- [ACTIVITY]: Your answer must be an exact copy of the listing.

- [INFORMATION SUPPLIED]:
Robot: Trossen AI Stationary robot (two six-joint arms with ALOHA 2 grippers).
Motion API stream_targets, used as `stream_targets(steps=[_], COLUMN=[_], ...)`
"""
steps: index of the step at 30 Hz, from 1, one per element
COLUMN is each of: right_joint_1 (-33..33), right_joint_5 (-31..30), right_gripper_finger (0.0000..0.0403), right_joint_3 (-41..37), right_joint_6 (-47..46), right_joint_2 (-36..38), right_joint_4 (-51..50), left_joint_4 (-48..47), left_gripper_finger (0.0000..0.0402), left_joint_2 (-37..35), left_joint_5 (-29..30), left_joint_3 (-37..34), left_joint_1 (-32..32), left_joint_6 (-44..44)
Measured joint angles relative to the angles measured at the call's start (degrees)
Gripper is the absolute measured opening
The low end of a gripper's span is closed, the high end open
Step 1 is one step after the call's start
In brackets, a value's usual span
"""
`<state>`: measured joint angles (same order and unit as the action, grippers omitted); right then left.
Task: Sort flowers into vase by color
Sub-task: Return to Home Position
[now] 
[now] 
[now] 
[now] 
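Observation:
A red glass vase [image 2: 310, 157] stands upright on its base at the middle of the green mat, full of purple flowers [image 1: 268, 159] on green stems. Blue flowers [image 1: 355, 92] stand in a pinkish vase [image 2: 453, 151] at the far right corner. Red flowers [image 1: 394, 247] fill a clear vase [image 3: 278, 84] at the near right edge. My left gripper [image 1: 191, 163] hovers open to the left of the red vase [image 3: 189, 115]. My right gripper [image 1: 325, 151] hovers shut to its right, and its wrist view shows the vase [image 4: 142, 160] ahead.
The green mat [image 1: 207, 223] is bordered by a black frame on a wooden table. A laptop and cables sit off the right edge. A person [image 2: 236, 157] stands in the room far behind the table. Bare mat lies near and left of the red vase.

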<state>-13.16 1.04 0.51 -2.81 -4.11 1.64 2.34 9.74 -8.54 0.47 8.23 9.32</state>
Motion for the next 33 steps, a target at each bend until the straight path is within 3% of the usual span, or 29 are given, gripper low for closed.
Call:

- [YOUR SOLUTION]:
Robot: Trossen AI Stationary robot (two six-joint arms with ALOHA 2 grippers).
Motion API stream_targets, used as `stream_targets(steps=[_], COLUMN=[_], ...)`
"""
steps: index of the step at 30 Hz, from 1, one per element
COLUMN is each of: right_joint_1 (-33..33), right_joint_5 (-31..30), right_gripper_finger (0.0000..0.0403), right_joint_3 (-41..37), right_joint_6 (-47..46), right_joint_2 (-36..38), right_joint_4 (-51..50), left_joint_4 (-48..47), left_gripper_finger (0.0000..0.0402), left_joint_2 (-37..35), left_joint_5 (-29..30), left_joint_3 (-37..34), left_joint_1 (-32..32), left_joint_6 (-44..44)
Measured joint angles relative to the angles measured at the call's start (degrees)
Gripper is the absolute measured opening
The low end of a gripper's span is closed, the high end open
Step 1 is one step after the call's start
In brackets, a value's usual span
"""
`<state>`: measured joint angles (same order and unit as the action, grippers omitted); right then left.
Task: Sort flowers into vase by color
Sub-task: Return to Home Position
[now] 
[now] 
[now] 
[now] 
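Observation:
A red glass vase [image 2: 310, 157] stands upright on its base at the middle of the green mat, full of purple flowers [image 1: 268, 159] on green stems. Blue flowers [image 1: 355, 92] stand in a pinkish vase [image 2: 453, 151] at the far right corner. Red flowers [image 1: 394, 247] fill a clear vase [image 3: 278, 84] at the near right edge. My left gripper [image 1: 191, 163] hovers open to the left of the red vase [image 3: 189, 115]. My right gripper [image 1: 325, 151] hovers shut to its right, and its wrist view shows the vase [image 4: 142, 160] ahead.
The green mat [image 1: 207, 223] is bordered by a black frame on a wooden table. A laptop and cables sit off the right edge. A person [image 2: 236, 157] stands in the room far behind the table. Bare mat lies near and left of the red vase.
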
<state>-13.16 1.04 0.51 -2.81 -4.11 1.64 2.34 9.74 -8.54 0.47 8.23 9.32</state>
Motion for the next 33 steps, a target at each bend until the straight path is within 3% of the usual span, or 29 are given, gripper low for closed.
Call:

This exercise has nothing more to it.